On February 15th I wrote my letter to the Chairman of the company. We committed this letter to God before sending it out. Meanwhile, we continued to pray and wait. A month later, I received a reply which was quite amazing in itself. That day, I sensed God telling me that I would receive a reply, and when I saw it in my inbox, I almost fell off my chair! Nothing prepared me for what I was about to read. There was no mention of money but merely that they would look into this matter again. I was overjoyed and felt that the reply in itself was of more value than anything else, although I cannot explain why.

We gave thanks and continued to wait and trust in God. My faith told me to wait. However, the human side does get impatient and anxious. Steven asked that I write to enquire, and so I sent a gentle reminder to the company with a short message from Steven of what he is going through. We waited again.

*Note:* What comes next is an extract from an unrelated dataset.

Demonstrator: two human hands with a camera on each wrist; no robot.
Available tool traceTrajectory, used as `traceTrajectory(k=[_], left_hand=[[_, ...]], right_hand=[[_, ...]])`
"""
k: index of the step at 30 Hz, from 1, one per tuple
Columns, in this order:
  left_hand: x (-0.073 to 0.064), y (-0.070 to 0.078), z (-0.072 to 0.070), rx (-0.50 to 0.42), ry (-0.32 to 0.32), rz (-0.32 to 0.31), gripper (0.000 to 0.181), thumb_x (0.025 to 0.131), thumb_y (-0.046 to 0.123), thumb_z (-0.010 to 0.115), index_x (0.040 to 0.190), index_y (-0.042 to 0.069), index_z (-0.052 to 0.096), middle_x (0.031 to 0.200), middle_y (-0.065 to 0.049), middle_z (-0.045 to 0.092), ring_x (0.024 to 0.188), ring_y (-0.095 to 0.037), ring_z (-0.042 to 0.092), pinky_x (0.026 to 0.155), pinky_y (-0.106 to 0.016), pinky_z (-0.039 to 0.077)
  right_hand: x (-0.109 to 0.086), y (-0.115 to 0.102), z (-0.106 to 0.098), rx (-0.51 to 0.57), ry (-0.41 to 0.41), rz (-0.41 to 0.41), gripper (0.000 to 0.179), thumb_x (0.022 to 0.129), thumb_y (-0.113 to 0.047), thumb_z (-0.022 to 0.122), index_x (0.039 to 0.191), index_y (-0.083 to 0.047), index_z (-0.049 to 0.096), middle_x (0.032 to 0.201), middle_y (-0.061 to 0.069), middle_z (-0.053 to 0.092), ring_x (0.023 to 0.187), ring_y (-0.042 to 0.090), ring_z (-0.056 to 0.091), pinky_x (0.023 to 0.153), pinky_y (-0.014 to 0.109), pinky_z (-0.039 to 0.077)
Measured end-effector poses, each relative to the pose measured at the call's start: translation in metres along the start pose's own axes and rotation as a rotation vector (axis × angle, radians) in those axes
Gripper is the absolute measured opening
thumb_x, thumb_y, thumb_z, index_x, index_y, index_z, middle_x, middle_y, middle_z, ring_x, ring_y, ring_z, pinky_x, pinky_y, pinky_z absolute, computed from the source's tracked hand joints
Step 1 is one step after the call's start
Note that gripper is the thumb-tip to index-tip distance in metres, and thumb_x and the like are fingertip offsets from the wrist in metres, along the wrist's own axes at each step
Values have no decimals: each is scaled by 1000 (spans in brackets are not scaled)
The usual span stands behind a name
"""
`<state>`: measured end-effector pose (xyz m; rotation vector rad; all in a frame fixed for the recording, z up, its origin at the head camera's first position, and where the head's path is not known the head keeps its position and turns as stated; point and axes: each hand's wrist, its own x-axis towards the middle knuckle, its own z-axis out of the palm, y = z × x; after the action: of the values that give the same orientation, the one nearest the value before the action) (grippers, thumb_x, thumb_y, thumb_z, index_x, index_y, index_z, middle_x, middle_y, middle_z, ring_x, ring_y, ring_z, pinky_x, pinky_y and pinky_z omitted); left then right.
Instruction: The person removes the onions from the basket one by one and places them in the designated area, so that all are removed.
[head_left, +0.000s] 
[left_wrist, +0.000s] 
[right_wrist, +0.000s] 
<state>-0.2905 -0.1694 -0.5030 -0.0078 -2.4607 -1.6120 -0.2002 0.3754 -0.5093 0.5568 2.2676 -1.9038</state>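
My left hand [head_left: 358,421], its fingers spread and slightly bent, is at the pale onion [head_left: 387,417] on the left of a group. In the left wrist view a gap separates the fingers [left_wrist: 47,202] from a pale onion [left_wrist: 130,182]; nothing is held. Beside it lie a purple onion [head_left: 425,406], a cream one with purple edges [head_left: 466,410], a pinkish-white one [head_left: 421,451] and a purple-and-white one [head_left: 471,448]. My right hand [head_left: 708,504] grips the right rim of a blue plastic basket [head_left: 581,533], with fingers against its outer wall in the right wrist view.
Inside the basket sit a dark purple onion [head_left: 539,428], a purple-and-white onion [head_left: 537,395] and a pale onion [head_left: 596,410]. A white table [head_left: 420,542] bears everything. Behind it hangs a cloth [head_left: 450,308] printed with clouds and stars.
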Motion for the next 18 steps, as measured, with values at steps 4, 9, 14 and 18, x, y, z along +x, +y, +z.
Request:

Two months went by and still no word from the company. I started to reflect that perhaps if this is not in God’s will, I need to think about relocating. The night I came back from my trip to the US (which was in May), I knelt before my Lord and cried out to HIM. I shared many things with HIM, and one thing I said was, “God, I know I told you earlier that the reply from the company is worth more than money itself, but you know, the money would be good. The letter is still very precious but money, you know, would help meet my needs.” When you cry out to the Lord from your heart, not only does HE hear but an overwhelming sense of HIS love fills your heart and peace resides in your soul. It was so soothing – I went to sleep! That was my experience.

The following night, a reply came in from the company. Wow! My heart leapt as I wondered what was written. This reply bowled me over. I was awe-struck! The company first apologized for the delay in replying, confirmed their agreement to continue payment until Steven is released, backdated the payments from when they stopped, and promised their continued help if I needed any. More than that (and I decided to save this - the best - for last, for nothing, nothing compares to this!) more than anything else, more than the money itself, is this vindication we have been praying for. It is truly not about the money; it never has been. It is about honor being restored to Steven. This is truly more precious than gold or silver. God and only God, by HIS mighty Hand, has made this happen. Glory to HIS Name!

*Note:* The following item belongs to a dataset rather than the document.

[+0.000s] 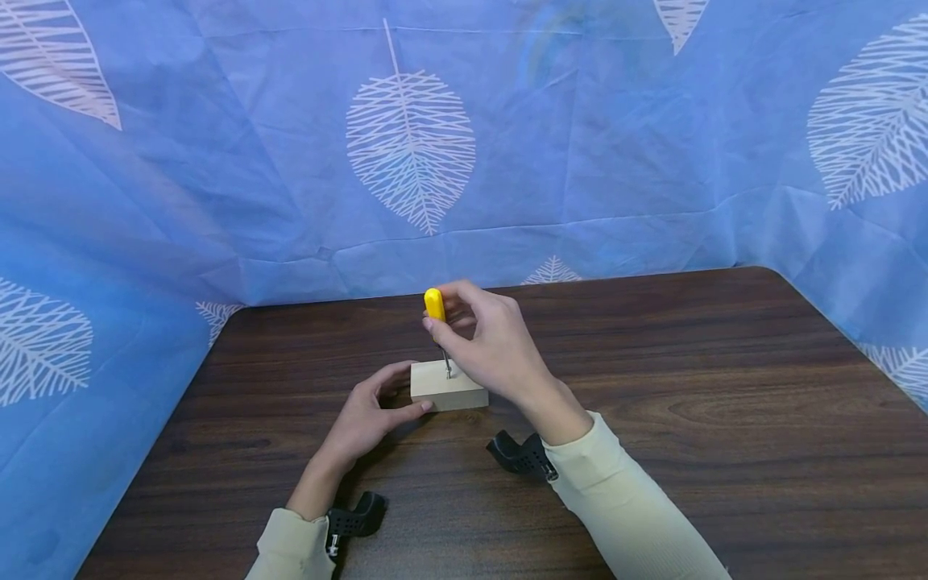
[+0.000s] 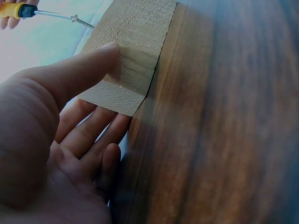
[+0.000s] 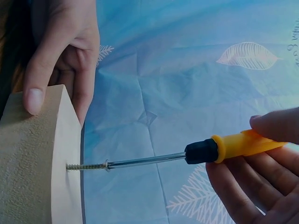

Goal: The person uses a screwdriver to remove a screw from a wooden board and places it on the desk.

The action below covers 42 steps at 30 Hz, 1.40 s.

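A pale wooden block [image 1: 451, 399] lies on the table, with a screw [image 3: 86, 166] standing in its top face, much of the thread still showing. My left hand [image 1: 366, 415] grips the block's left end, thumb on the near side and fingers behind. Above the block, my right hand [image 1: 500, 342] holds a screwdriver [image 1: 434, 304] by its yellow handle, between thumb and fingers. The screwdriver's black collar and metal shaft show in the right wrist view, and its tip meets the screw head. Shaft and screw are nearly in line, roughly upright over the block.
The dark wood-grain table [image 1: 689, 387] extends around the block on every side. Behind it hangs a blue cloth [image 1: 616, 145] with white leaf prints. A black wrist mount [image 1: 518, 453] sits under the right sleeve, another black mount [image 1: 358, 515] beside the left cuff.
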Motion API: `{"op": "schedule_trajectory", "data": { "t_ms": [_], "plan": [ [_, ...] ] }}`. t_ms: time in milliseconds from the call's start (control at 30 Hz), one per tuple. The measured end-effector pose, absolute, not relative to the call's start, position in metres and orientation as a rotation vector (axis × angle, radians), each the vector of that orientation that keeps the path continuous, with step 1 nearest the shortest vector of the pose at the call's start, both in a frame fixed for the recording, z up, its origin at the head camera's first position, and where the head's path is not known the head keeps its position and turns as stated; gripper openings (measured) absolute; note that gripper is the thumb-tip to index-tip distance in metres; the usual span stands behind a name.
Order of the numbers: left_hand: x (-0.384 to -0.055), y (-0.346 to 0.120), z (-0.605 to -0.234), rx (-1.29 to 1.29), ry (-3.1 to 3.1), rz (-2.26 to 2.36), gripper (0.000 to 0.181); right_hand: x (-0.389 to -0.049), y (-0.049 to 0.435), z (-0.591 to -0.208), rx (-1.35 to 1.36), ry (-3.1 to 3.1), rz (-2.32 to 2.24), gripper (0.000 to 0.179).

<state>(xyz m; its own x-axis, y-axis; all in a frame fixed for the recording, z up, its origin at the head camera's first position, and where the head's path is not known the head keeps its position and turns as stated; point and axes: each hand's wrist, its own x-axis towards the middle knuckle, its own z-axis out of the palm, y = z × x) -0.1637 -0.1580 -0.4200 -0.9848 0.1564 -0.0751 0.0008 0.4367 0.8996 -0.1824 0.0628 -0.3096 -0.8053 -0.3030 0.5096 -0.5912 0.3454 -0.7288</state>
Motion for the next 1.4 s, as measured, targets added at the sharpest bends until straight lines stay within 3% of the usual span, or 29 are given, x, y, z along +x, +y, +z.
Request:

By the company’s action, they have shown their moral obligation and have taken responsibility for what has happened. In the corporate world, such things are not possible; but with God all things are possible. Our Sovereign God has the power to change things and HE did – HE put compassion in their hearts and minds.

Who could imagine it could come to this but God Himself, who has promised HE is able to do immeasurably more than all we ask or imagine (Ep 4:20)?

God has shown me HIS glory yet again and I give thanks indeed with a grateful heart. As we continue to wait and trust in HIM to bring Steven’s release to pass, we come in the knowledge that our God is faithful and that HIS timing is perfect.

Glory, honor, power and praise to HIS Holy Name.

I love you, Father, Son and Holy Spirit……Amen!